I have been scratching my head on this one.
I run as simple select count(id)
on a table with id
as clustered integer primary key and the SQL Optimizer totally ignores the primary key in it's query execution plan, in favor of an index on a date field.... ???
Actual table:
CREATE TABLE [dbo].[msgr](
[id] [int] IDENTITY(1,1) NOT NULL,
[dt] [datetime2](3) NOT NULL CONSTRAINT [DF_msgr_dt] DEFAULT (sysdatetime()),
[uid] [int] NOT NULL,
[msg] [varchar](7000) NOT NULL CONSTRAINT [DF_msgr_msg] DEFAULT (''),
[type] [tinyint] NOT NULL,
[cid] [int] NOT NULL CONSTRAINT [DF_msgr_cid] DEFAULT ((0)),
[via] [tinyint] NOT NULL,
[msg_id] [bigint] NOT NULL,
CONSTRAINT [PK_msgr] PRIMARY KEY CLUSTERED
(
[id] ASC
)WITH (PAD_INDEX = OFF, STATISTICS_NORECOMPUTE = OFF, IGNORE_DUP_KEY = OFF, ALLOW_ROW_LOCKS = ON, ALLOW_PAGE_LOCKS = ON) ON [PRIMARY]
) ON [PRIMARY]
Please what could be the reason for this?
1) In my opinion, the key point here is that for clustered tables (tables which have a clustered index = the main data structure = is that data structure that store table data = clustered index is the table itself) the every non-clustered index include also the the key of clustered index.

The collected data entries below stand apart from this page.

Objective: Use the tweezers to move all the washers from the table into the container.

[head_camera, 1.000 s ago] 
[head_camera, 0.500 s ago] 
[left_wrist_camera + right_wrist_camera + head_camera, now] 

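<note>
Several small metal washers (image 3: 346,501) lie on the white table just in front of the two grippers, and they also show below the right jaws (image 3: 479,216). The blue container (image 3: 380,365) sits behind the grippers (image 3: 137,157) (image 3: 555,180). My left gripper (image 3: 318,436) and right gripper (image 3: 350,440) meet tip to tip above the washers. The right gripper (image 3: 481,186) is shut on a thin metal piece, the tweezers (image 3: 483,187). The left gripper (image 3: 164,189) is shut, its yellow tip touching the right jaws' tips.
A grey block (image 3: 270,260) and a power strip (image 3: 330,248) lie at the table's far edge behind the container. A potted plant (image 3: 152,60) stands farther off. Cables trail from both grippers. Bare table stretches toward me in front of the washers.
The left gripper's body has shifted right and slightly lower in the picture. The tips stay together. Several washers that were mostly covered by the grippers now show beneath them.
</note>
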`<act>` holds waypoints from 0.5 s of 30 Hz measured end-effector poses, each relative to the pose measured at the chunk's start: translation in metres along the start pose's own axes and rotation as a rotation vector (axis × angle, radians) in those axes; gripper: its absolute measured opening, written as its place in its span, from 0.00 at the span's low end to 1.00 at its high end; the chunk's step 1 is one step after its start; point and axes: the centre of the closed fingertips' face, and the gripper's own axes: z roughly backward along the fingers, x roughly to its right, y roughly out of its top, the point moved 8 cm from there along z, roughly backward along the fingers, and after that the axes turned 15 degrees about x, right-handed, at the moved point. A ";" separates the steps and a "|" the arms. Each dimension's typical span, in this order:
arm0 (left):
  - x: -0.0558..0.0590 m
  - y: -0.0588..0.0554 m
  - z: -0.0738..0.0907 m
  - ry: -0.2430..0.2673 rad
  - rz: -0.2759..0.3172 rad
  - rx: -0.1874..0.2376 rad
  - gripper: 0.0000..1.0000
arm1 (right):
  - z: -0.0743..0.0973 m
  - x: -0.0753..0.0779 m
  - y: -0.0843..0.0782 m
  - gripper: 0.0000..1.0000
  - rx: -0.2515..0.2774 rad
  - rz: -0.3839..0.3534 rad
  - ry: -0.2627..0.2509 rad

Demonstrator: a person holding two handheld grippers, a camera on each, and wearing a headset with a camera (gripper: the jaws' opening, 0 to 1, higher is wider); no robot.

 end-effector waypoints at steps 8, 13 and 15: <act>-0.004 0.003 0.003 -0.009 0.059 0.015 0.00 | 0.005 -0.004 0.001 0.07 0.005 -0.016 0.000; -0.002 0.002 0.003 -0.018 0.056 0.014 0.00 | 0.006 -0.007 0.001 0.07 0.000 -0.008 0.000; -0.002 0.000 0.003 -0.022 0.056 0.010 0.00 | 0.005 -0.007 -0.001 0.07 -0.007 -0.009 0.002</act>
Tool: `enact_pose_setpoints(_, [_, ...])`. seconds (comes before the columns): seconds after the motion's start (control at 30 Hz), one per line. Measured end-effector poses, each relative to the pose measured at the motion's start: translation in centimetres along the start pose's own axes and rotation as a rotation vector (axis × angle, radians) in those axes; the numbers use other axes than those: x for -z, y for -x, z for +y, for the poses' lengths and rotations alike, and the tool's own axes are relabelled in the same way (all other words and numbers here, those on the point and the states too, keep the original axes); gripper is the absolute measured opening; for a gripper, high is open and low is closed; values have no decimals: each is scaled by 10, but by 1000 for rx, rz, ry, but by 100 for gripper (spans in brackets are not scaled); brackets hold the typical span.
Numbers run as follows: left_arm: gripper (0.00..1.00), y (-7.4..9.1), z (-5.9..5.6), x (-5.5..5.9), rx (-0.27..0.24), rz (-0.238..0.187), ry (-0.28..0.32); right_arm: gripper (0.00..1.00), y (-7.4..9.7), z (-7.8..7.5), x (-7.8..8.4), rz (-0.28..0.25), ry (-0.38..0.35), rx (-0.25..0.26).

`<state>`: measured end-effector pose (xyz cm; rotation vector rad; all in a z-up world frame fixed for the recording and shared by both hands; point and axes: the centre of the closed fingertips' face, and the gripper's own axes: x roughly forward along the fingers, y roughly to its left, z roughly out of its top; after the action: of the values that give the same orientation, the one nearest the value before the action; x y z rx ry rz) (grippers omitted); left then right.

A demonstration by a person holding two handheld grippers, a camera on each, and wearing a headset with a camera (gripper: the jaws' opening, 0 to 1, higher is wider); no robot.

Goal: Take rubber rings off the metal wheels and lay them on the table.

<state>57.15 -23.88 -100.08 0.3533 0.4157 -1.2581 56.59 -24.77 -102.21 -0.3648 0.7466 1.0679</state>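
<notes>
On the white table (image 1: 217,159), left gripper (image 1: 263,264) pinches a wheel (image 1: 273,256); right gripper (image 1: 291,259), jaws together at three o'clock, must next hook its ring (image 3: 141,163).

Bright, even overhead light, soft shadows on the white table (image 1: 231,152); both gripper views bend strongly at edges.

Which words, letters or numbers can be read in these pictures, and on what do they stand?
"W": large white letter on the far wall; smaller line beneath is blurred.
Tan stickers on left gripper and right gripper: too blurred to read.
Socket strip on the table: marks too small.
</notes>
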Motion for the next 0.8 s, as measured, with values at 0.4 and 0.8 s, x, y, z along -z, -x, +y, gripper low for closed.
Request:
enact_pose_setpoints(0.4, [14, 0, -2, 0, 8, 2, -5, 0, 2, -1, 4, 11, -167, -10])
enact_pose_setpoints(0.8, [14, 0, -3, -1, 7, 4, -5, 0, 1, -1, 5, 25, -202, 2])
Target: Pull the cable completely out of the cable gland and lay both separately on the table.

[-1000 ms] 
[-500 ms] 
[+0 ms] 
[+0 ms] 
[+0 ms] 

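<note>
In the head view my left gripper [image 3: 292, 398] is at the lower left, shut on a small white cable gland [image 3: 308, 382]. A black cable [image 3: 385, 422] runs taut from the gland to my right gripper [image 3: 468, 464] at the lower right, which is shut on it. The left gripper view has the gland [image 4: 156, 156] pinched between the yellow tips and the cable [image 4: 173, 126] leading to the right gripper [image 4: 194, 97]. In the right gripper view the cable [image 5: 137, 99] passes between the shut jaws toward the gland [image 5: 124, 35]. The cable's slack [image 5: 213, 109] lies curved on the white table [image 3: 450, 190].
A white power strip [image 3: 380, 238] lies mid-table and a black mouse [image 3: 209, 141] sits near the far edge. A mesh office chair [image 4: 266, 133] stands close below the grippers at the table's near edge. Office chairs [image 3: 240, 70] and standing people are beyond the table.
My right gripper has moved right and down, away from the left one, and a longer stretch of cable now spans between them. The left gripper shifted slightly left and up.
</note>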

This means that
CREATE [UNIQUE] NONCLUSTERED INDEX bla
ON [dbo].[msgr] (uid)
is basically the same thing as
CREATE [UNIQUE] NONCLUSTERED INDEX bla
ON [dbo].[msgr] (uid)
INCLUDE (id) -- id = key of clustered index
So, for such tables, every record from non-clustered indexes on the leaf pages includes also the key of clustered index. This way, within every non-clustered index and for every leaf record SQL Server store also some kind of pointer to the main data structure.
2) This means that SELECT COUNT(id) FROM dbo.msgr
can be executed using CI but also using NCI because both indexes include the id
(key of clustered index) column.
As a secondary note within this topic, because IDENTITY
property (for id
column) means a mandatory column (NOT NULL
), COUNT(id)
is the same thing as COUNT(*)
. Also, this means that COUNT(msg_id)
(also a mandatory / NOT NULL
) column is the same thing as COUNT(*)
. So, it's very likely that execution plan for SELECT COUNT(msg_id) FROM dbo.msgr
will use the same NCI (for example bla
).
3) Non-clustered indexes have smaller size than clustered index. This means also less IO => It's better from performance point of view to use the NCI than CI.
I would do following simple test:
SET STATISTICS IO ON;
GO
SELECT COUNT(id)
FROM dbo.[dbo].[msgr] WITH(INDEX=[bla]) -- It forces usage of NCI
GO
SELECT COUNT(id)
FROM dbo.[dbo].[msgr] WITH(INDEX=[PK_msgr]) -- It forces usage of CI
GO
SET STATISTICS IO OFF;
GO
If there is a lot of data within msgr
table then STATISTICS IO
will show different LIO
(logical IO), with less LIO for NCI query.